Though his fame has fluctuated with changing tastes, nearly every posthumous response to Frans Hals and his paintings belongs to discourses on modernity in art. Most explicitly, a Belgian art journal proclaimed in 1883, “Frans Hals c’est un moderne.” While Frances Suzman Jowell has studied the revival of interest in Hals in the second half of the nineteenth century, particularly Theophile Thoré-Bürger's role in inspiring this resurrection, the continued characterization of Hals's art as modern from the eighteenth century to the present has thus far not been examined. The multifaceted features of Hals's manner – roughness, sketchiness, liveliness, seeming spontaneity, virtuosity, calligraphic handling, self-referentiality, and materiality – all came to be, at various times, signs of modern painting. In the process, Hals's signature style, as the combination of these elements, came to be designated as modern in its own right.

In our postmodern moment, “modern” is a contentious and contested term that requires definition. As Briony Fer has argued, what is modern, or considered to be so, is constructed out of a sense of difference, so that the word can be understood as denoting distinction from something else. It can be used in a temporal sense to distinguish the present or the recent past from a period long departed. Alternatively, as its usage in relation to Hals demands, this chapter will treat modern as a stylistic term. In this sense, “modern” refers variously to that which was different from the classicizing, the academic, and ultimately, the postmodern – not just in subject, but also in style – as the meaning of modern shifted from the seventeenth century through the end of the twentieth century.

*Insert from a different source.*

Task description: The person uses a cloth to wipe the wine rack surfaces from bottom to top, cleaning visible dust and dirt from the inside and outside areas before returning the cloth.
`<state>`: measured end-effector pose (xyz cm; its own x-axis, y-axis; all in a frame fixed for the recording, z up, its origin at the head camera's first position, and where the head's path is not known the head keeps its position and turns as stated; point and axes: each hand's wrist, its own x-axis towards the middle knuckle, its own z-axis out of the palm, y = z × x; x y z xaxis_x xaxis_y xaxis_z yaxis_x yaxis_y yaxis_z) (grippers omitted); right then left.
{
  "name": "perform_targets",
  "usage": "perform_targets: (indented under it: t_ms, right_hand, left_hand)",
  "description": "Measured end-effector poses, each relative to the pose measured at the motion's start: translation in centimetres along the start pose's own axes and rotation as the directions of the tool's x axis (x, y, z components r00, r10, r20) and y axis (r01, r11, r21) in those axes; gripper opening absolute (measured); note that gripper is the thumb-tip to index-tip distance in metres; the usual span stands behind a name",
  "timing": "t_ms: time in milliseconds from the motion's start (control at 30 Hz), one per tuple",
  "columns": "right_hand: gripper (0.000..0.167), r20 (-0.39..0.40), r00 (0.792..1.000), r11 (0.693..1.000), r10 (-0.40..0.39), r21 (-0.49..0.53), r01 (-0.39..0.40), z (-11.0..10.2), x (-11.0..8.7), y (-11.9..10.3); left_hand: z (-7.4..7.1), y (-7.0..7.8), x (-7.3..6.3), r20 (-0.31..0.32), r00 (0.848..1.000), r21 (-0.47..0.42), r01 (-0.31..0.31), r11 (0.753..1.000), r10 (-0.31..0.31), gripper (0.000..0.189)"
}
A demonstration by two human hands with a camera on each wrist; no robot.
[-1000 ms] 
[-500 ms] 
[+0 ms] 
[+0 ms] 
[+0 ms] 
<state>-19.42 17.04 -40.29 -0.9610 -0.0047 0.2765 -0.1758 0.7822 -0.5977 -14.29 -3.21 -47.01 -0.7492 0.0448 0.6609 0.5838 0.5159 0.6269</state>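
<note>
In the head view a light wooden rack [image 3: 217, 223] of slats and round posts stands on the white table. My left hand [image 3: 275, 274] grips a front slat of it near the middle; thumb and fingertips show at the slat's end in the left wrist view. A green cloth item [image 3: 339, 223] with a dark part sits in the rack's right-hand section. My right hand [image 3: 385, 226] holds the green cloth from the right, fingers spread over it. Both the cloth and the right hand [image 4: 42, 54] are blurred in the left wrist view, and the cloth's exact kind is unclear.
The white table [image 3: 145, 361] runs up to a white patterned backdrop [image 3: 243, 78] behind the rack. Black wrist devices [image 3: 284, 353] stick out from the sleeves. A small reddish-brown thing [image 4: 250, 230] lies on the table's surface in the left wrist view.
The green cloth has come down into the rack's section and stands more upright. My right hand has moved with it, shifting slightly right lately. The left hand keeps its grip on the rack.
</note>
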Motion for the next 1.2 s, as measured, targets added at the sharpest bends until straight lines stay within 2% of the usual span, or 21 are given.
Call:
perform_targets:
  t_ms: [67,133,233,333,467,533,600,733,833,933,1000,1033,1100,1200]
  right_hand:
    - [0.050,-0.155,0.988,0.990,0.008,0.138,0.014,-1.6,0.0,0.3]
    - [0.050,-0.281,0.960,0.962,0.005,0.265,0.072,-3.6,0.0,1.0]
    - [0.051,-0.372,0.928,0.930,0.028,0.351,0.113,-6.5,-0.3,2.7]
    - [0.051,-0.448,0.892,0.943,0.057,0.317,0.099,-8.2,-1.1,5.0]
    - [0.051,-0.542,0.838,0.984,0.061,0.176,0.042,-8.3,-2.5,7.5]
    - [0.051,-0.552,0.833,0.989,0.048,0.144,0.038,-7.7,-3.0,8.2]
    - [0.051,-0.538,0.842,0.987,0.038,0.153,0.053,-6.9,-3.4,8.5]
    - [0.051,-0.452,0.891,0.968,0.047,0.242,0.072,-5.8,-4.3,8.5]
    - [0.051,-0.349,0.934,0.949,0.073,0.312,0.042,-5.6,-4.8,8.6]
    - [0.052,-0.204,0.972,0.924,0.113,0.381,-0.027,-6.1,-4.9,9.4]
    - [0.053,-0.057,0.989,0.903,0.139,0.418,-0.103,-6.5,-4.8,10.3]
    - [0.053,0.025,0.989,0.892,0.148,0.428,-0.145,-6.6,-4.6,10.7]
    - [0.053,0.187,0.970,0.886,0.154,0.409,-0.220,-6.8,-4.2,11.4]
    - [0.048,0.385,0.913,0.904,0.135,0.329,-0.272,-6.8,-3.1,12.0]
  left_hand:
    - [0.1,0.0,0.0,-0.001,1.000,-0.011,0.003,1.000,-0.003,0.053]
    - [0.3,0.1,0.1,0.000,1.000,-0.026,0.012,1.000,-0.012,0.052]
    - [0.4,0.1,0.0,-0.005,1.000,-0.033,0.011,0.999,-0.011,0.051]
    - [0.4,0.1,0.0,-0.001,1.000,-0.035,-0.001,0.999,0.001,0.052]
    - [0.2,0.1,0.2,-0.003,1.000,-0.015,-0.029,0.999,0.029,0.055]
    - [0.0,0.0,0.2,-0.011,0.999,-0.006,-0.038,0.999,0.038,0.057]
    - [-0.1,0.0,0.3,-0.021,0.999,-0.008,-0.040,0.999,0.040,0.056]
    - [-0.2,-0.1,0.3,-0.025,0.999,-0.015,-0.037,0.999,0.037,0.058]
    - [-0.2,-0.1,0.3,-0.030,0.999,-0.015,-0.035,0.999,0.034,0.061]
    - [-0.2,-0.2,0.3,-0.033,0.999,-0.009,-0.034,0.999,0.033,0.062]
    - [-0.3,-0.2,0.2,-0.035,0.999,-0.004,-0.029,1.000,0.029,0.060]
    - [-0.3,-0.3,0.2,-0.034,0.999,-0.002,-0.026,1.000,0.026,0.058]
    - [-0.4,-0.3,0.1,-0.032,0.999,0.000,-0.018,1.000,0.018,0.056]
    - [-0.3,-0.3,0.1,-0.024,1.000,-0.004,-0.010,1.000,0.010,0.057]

Organized chronologically, this chapter traces the history of verbal and visual responses to Hals and his manner as modern. I argue that, though the term was not explicitly applied to Hals until the late-nineteenth century, the concepts embodied by the word were associated with the artist from at least the earliest extended analysis of his work published in 1718, and possibly in his lifetime. This early perception of his rough manner eventually led to critical neglect in academic circles in the late eighteenth and early nineteenth centuries and likewise may have led to Thoré-Bürger's resurrection of Hals and the painter's subsequent ascension to the heights of the artistic pantheon in the late nineteenth century.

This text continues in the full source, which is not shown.